Acute attacks usually include severe abdominal pain as the main symptom, and can also include weakness, nausea, vomiting, constipation, confusion, restlessness, hallucination, and seizures. There can be other symptoms as well. These attacks can be triggered by certain factors like medications (e.g. barbiturates, sulfonamide antibiotics, anti-seizure drugs, and oral contraceptives), alcohol, dieting, infections, and others. Some people with AIP have few attacks in their life-time, and others can have many attacks. Some women can develop acute attacks around their menstrual cycle. 

Acute attacks are more common in women compared to men, and are rare in children. Most people present with symptoms after puberty, in their 20s-30s. 

Description

Long-term, patients with AIP may have an increased risk of developing high blood pressure, chronic kidney disease and kidney failure, and also have an increased risk of developing liver cancer, called hepatocellular carcinoma.

Treatments

During an attack, patients may often need to be hospitalized. This will allow them to receive medications to handle their pain and fluids if they are unable to stop vomiting or are too nauseated to eat.

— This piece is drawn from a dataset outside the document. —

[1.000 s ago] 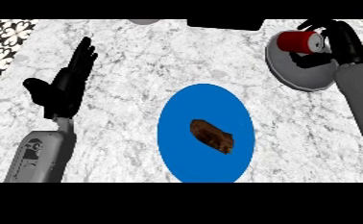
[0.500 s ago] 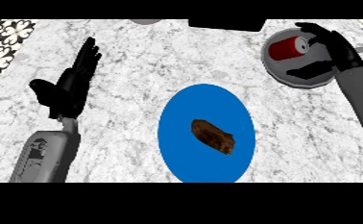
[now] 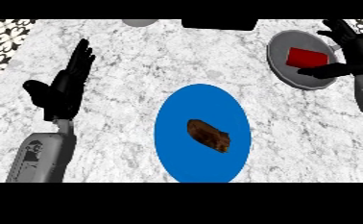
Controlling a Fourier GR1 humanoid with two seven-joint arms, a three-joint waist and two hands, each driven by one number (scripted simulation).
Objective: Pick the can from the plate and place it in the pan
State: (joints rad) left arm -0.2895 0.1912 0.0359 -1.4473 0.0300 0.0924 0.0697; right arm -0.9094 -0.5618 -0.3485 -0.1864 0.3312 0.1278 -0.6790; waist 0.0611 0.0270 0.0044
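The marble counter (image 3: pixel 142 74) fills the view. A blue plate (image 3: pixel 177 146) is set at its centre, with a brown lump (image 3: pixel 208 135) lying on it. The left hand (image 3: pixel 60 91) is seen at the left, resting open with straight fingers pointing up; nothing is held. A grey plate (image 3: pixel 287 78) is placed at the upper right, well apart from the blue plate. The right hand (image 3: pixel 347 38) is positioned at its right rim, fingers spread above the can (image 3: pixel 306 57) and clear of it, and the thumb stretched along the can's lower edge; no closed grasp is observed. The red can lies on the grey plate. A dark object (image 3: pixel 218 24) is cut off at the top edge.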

Panhematin is an FDA approved medication which can help decrease the severity and length of the attack, and is more effective the earlier it is received. Panhematin is administered as an infusion once a day for several days to treat an acute attack. Givlaari is a new treatment for people who have frequent attacks to try and prevent them. In very severe cases liver transplant may be considered. 

Management

• Pain Management
  Acute attacks can be very severe requiring strong pain medications to help relieve the pain. These are generally given during hospitalization. Some people may develop chronic symptoms including chronic pain and should consult with a pain specialist.
• Things to monitor long-term
  People with AIP, even those who do not have acute attacks, should see a porphyria specialist at least once a year for regular follow-up to monitor for the long-term complications. People who have frequent attacks may need to see a specialist more regularly.
• Medications
  Avoiding known triggers of acute attacks is important. There is an online drug database to check which medications may be unsafe for people with AIP.
• Nutrition
  People with AIP should avoid dieting or fasting, and maintain a healthy, balanced diet.

Inheritance

AIP is an autosomal dominant condition. Autosomal means that the defect is not on the chromosomes that determine sex, and dominant means that you only need to inherit one changed gene to have the disease. 

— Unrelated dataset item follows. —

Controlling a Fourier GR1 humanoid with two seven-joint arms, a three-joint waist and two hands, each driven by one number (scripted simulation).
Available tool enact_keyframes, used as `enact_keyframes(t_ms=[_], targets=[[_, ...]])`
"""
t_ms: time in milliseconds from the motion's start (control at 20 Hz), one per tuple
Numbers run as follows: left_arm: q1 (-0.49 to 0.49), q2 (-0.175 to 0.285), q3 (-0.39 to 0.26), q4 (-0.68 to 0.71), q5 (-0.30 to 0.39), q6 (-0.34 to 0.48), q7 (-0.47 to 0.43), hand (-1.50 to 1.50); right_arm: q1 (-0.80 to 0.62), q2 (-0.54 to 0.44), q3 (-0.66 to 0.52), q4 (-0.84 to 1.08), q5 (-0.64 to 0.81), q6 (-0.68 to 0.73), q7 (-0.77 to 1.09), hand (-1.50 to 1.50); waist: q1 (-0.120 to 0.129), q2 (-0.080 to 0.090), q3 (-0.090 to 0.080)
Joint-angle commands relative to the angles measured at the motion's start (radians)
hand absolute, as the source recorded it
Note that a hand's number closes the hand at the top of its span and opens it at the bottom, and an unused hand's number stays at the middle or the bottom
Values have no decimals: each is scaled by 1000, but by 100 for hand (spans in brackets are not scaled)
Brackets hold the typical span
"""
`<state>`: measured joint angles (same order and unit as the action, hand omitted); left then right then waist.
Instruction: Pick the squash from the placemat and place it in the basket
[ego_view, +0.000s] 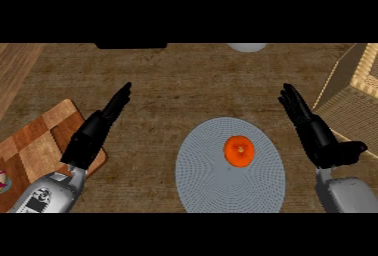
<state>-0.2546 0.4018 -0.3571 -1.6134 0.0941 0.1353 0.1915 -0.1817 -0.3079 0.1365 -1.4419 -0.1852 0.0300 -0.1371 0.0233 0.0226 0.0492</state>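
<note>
At the kitchen bench (184, 85), an orange squash (238, 151) sits near the middle of a round grey placemat (221, 185), at about 4 o'clock from the view's centre. The wicker basket (345, 106) stands at 2 o'clock, well apart from the squash and off the mat. The robot's right hand (316, 134) hovers at 3 o'clock between mat and basket, fingers straight and spread apart, holding nothing. The left hand (96, 131) at 9 o'clock is likewise open and empty, above the edge of a checkered wooden cutting board (40, 145) at 8 o'clock.

Seen from above, the squash looks small, rounded and smooth-skinned. It is likely stiff, fairly light and prone to roll or slip, though not fragile. The best hold is probably across its widest part, fingers on one flank and thumb on the other, with the right hand, which is nearer the basket.
</note>
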Motion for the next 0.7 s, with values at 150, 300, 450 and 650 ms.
enact_keyframes(t_ms=[150, 300, 450, 650], targets=[[85, -39, 151, -13, 48, 123, -69, 0, 67, 86, -12, -197, 79, -248, 73, 150, -35, -35, -54], [141, -136, 155, -34, 82, 190, -102, 0, 79, 12, 145, -281, 283, -219, 13, 150, -14, -42, -59], [171, -138, 168, -57, 97, 178, -138, 0, 101, 189, 321, -240, 503, -448, 117, -150, 1, -33, -56], [210, -164, 152, -45, 100, 166, -190, 0, 68, 303, 363, -191, 669, -739, 295, -150, -7, -32, -57]])
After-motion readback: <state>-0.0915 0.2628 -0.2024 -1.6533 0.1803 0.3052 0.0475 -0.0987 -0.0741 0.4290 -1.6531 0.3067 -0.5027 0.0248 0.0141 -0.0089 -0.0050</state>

Most AIP patients have one changed copy of the HMBS gene and one normal copy. It is random which of these two copies are inherited. Each child of someone with AIP will have a 50% chance of inheriting the changed copy and 50% chance of inheriting the normal copy. 

There is an extremely rare form of AIP that can happen when someone has two changed copies of the HMBS gene. This form is called “Homozygous AIP” and usually presents in early childhood with serious neurological symptoms like seizures.